■ Task statement:
Which lines below contain the word "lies"? Copy each one.

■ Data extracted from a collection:

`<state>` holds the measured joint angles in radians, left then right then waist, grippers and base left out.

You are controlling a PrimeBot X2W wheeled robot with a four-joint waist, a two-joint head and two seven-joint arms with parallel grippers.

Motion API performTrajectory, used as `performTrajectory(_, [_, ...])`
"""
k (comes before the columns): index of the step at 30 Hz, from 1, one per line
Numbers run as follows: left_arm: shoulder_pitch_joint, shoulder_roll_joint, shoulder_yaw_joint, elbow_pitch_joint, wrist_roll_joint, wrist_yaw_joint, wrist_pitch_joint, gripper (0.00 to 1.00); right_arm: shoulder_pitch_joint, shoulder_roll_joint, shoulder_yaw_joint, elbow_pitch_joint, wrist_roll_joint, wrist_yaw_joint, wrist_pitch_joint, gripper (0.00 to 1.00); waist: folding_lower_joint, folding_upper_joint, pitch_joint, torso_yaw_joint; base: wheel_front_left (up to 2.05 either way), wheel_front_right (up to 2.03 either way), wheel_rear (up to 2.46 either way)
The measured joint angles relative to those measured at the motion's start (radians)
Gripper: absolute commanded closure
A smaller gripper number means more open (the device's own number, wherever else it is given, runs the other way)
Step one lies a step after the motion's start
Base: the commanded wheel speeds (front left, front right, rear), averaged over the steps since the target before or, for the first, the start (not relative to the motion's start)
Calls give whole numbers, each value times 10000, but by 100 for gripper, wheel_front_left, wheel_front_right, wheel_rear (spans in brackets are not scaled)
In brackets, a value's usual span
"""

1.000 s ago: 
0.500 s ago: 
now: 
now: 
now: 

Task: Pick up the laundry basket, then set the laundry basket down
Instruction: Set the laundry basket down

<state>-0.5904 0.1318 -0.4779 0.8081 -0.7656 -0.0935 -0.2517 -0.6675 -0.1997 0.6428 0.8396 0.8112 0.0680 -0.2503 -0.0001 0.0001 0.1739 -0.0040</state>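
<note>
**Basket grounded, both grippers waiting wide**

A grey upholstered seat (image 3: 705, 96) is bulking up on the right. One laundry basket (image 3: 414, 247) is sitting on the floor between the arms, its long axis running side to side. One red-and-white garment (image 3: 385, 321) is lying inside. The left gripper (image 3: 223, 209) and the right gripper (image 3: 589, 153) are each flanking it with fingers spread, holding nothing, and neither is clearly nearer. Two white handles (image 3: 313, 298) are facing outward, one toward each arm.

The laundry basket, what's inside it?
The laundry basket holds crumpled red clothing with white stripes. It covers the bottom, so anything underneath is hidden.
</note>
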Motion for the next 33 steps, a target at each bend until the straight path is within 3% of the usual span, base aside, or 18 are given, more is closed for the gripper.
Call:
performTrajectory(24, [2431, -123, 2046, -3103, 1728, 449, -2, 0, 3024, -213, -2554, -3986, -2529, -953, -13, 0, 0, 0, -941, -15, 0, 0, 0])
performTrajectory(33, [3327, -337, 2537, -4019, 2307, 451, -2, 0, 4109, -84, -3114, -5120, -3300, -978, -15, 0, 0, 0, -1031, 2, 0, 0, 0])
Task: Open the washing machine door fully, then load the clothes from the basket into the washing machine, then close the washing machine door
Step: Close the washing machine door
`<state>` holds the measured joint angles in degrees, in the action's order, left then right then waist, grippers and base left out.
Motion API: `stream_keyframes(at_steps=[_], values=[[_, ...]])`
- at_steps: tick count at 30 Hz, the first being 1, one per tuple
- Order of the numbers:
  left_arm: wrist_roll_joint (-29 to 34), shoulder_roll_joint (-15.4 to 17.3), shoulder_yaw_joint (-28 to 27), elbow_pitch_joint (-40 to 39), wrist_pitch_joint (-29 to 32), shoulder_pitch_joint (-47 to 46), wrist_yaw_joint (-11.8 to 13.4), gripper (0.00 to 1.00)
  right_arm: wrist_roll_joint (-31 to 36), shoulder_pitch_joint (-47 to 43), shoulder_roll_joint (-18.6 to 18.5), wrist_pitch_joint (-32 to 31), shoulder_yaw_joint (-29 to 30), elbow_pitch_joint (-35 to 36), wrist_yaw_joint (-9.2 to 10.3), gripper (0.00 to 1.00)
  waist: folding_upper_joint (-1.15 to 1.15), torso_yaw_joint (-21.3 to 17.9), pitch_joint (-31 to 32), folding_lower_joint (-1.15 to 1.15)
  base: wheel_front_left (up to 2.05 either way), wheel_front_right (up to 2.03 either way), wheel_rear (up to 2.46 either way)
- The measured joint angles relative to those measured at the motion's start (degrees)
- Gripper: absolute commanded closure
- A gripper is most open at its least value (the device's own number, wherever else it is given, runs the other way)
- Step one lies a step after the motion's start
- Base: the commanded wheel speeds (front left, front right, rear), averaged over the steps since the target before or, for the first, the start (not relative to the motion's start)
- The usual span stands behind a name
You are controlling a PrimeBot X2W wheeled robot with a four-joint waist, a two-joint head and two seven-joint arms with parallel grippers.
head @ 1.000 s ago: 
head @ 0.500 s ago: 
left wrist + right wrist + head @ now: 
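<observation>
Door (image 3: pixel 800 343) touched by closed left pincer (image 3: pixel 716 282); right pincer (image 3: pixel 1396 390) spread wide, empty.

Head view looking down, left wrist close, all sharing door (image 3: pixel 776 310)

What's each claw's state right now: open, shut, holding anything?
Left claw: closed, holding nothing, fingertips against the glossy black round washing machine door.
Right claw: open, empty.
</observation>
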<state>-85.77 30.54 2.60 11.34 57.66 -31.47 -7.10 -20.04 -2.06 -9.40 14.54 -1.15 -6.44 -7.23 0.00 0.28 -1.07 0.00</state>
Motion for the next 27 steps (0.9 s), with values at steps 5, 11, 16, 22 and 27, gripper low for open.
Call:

■ Task answer:
Step one lies a step after the motion's start
- Step one lies a step after the motion's start

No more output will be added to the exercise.